[III]
Saladin monte à l'assaut
Il y a dans la vie des choses absurdes qui doivent réussir, de même qu'il y a dans l'art des œuvres très méprisables dont le succès est forcé. Pour juger ceci et cela il faut se placer à de certains points de vue.
Le roman est entré dans nos mœurs bien plus profondément qu'on ne le pense: ceci pour le commun des hommes et des femmes. Pour ceux ou pour celles qui souffrent d'une grande blessure, la vie même devient un roman.

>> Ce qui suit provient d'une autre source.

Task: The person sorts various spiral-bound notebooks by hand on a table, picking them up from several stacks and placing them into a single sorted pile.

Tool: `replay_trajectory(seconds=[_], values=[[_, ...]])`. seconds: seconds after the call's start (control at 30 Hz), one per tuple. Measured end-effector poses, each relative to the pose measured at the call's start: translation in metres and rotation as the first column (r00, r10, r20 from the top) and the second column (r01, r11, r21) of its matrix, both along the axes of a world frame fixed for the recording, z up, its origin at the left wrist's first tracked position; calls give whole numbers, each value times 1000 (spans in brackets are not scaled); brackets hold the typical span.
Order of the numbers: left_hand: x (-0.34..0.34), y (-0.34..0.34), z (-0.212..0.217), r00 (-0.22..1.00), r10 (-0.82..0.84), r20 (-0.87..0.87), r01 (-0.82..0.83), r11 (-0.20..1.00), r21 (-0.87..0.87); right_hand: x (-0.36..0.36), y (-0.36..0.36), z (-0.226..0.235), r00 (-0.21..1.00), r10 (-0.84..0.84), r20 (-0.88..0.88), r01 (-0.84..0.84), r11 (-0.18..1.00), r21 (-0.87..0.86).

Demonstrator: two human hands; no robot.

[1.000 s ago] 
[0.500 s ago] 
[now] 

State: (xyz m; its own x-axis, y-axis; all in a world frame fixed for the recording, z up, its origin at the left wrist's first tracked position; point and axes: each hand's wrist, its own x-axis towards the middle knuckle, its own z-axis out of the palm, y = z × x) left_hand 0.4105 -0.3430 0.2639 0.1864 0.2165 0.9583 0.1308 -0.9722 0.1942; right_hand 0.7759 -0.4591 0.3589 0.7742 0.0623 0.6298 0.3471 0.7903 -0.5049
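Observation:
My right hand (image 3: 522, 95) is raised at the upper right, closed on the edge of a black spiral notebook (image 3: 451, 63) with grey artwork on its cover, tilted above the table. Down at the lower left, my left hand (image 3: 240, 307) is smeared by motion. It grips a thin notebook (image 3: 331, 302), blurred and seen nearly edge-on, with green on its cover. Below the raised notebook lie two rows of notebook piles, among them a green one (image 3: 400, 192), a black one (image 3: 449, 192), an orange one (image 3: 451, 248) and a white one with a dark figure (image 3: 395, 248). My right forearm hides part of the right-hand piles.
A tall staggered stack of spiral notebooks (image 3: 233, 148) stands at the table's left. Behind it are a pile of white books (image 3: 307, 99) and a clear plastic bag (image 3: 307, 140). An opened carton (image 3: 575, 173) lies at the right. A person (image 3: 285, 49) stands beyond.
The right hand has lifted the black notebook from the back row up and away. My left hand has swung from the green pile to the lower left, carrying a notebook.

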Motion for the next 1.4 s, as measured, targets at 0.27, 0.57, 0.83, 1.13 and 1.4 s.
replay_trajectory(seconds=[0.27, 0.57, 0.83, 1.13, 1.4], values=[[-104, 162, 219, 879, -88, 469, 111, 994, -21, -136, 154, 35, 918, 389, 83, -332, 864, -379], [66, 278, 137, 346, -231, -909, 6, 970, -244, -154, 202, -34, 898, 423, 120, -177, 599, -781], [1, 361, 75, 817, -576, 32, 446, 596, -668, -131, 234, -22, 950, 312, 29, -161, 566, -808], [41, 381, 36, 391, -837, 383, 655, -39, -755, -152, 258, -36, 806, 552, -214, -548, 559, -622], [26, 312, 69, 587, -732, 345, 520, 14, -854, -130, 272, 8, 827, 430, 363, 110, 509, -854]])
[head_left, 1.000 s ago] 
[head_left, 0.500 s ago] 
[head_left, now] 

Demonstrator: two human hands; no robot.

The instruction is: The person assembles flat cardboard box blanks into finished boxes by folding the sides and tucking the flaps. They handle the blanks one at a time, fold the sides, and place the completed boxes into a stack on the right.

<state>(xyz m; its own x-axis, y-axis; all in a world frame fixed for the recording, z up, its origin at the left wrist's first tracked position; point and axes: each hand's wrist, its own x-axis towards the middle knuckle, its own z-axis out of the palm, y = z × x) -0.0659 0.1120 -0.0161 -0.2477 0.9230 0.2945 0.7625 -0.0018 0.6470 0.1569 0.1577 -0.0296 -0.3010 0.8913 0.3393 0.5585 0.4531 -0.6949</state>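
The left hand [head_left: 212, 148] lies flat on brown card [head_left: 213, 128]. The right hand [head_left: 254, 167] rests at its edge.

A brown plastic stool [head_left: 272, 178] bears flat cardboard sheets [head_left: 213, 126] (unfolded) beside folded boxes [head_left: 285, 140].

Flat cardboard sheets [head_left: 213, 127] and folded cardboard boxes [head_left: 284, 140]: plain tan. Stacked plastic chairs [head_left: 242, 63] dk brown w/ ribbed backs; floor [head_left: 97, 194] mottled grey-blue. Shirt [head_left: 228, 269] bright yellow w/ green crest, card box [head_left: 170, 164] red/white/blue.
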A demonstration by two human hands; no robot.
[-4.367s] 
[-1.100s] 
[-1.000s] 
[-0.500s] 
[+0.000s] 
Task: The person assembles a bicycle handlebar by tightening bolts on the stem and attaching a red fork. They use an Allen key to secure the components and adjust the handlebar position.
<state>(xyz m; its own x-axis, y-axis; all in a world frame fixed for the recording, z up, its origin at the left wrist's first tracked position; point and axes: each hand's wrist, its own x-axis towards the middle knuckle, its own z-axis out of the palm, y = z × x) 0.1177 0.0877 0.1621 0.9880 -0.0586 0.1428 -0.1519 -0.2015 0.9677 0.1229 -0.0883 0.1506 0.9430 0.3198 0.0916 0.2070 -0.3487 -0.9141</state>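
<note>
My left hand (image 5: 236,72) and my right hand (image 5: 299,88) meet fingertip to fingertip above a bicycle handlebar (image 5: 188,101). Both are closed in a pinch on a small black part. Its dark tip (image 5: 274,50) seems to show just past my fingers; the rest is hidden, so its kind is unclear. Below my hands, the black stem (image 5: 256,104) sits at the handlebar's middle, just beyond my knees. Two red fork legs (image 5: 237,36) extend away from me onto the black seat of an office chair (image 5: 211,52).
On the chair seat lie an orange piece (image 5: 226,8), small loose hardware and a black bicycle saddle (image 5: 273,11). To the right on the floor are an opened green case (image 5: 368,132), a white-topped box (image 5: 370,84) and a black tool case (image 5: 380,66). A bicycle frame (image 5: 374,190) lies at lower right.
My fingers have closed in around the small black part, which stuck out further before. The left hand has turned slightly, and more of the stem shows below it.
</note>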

Et si cette blessure, au point de vue des douleurs qu'elle occasionne comme au point de vue des espoirs de guérison qu'elle laisse, touche par quelque côté au domaine exploité habituellement par les conteurs, l'invasion du roman dans la vie passe à l'état de tyrannie absolue.
Les contes, en effet, partent presque toujours d'un fait véritable et, pour ne point abandonner le sujet même de notre récit, il est certain, malheureusement, que l'enlèvement d'un enfant n'est pas une circonstance très exceptionnelle.
Parti du fait fondamental et vrai, le romancier en tire des conséquences à sa guise, et c'est là que commence le roman.
C'était-à-dire, pour beaucoup de gens, le mensonge; pour d'autres, la déduction logique des événements.
Nous ne craignons pas de dire que l'imagination blessée de toute mère à qui on a ravi son enfant invente en une semaine plus de romans que l'habileté du plus fécond romancier n'en saurait trouver en dix années.
Madame de Chaves reçut le soir même par la poste la lettre de la somnambule. Il y avait en elle, en ce moment, une inquiétude qui se rapportait à un danger tout personnel; madame de Chaves, nous le savons, n'ignorait rien de la sauvage et bizarre nature de son mari.